Bir kaç gündür hem ruhumu dinlendirmek, hem de kişisel bazı işlerimi halletmek için sezon dışındaki dinginliği, taş evleri, çevredeki antik kalıntıları, güzel koyları ve keyifli balıkçı lokantaları ile sevdiğim Foça’dayım.
Geç biten keyifli bir gecenin sabahında gün doğmadan uyanıyorum. Misafir kaldığım taş evin küllenmiş şöminesini yeniden canlandırıp, kendime bir espresso hazırlıyorum.
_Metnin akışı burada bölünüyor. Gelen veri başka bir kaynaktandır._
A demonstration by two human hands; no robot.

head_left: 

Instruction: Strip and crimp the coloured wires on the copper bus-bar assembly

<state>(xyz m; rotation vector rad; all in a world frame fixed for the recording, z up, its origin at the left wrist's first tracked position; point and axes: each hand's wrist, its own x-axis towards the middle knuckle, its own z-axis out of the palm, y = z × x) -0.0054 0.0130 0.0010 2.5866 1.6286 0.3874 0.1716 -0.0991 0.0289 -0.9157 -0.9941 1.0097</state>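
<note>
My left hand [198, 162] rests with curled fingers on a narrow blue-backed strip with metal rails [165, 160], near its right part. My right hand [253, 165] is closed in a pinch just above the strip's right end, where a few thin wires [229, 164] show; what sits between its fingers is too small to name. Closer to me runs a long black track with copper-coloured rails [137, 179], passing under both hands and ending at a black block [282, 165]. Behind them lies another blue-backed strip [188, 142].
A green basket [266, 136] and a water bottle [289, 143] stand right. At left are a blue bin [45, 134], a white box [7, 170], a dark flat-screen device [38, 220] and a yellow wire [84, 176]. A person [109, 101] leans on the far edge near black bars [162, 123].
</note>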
El sarımı, İtalyan puromu da keyfe ortak ediyorum.
Yaptığım gürültüye uyanan arkadaşım uykulu gözlerle ve dağınık saçlarla merdivenlerin başında görünüyor. Ağır adımlarla, yalın ayak ahşap merdivenleri inerken “Uyku tutma galiba” deyip, “İtalyan tarzı başlamışsın güne” diye takılıyor.
Sonra da, boşver bunları sana gün doğumunda bir dibek kahvesi içireyim ister misin? diyor. Cevabımı bile beklemiyor. Kendimizi arabada buluyoruz. 5-10 km uzaktaki Kozbeyli köyüne geldiğimizde gün doğmak üzere.
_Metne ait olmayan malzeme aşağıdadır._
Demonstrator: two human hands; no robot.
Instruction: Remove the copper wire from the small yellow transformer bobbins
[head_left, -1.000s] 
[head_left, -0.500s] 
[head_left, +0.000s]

Tanışıklıklarından ötürü Kahveci Dursun bizi kapıda karşılıyor. Ağaç altındaki tahta masalardan birine oturup, kahvelerimizi söylüyoruz. Dibek kahvesinin taş havanda elle dövülüğünü söylüyor. Sözünü bitirmeden “Üzerinde yüklü deve kervanı yürüse batmaz” dedikleri türden bol köpüklü kahvelerimiz geliyor.
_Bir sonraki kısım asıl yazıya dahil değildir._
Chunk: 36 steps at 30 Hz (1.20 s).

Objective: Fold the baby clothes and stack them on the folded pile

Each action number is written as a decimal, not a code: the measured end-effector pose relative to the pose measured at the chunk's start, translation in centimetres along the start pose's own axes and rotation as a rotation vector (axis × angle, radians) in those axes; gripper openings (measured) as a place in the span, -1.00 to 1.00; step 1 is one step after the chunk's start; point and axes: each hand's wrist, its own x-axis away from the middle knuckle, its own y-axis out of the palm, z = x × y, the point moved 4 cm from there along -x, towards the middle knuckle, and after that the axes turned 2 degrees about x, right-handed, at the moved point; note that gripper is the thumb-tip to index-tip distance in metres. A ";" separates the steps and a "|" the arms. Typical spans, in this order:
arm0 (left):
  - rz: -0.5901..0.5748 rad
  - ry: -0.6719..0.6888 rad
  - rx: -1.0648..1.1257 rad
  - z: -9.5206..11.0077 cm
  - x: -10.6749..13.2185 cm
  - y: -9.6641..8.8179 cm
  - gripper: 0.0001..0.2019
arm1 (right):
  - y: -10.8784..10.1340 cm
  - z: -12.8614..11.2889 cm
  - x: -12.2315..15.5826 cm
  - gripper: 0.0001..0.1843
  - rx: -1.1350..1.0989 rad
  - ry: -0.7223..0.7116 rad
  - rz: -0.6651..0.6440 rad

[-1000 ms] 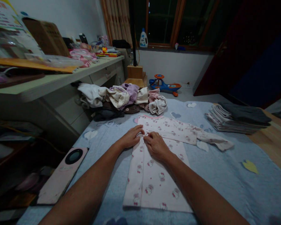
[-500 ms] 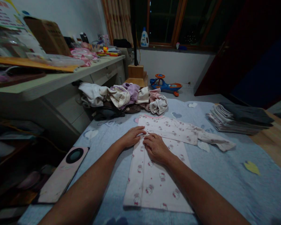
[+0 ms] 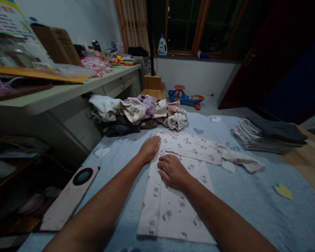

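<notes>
A white long-sleeved top with a cat print and a pink neckline lies spread on the blue bedding. Its left side is folded inward in a long strip, and a sleeve stretches out to the right. My left hand lies flat along the top's upper left edge, fingers pointing away from me. Lower and to the right, my right hand rests on the folded strip, fingers apart and slightly bent. Neither hand grips the fabric visibly.
Crumpled clothes are heaped at the bed's far edge. A folded clothes stack sits at right. A pink phone-like object lies at left, beside a cluttered desk. A blue ride-on toy stands on the floor beyond.
My left hand has moved slightly up and turned to lie along the top's left edge. My right hand has shifted slightly down, away from the left hand. The top keeps its shape.
</notes>
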 end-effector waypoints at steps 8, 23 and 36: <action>-0.131 -0.086 -0.103 -1.2 -3.0 0.5 -0.49 | -0.4 -0.6 0.4 -0.91 -0.044 -0.061 -0.030; -0.206 -0.081 -0.095 -0.1 0.4 0.3 -0.46 | -0.7 -3.0 0.7 -0.52 0.009 -0.079 -0.209; -0.288 0.018 -0.068 4.2 9.2 -1.2 -0.50 | -0.8 -2.9 2.0 -0.84 -0.036 0.022 -0.113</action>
Arkadaşım Dursun ağabey; şu tabakanı versene diyor. Kahvecinin cebinden çıkarıp uzattığı gümüş tabakadan aldığı sigara kağıdını zarif parmaklarının arasına yerleştirip, bir tutam da Ege tütününü kağıda yerleştiriyor. Sardığı sigarayı dili ile mühürleyip, bana uzatıyor.
Ve doğan güne Ege usulu merhaba diyoruz.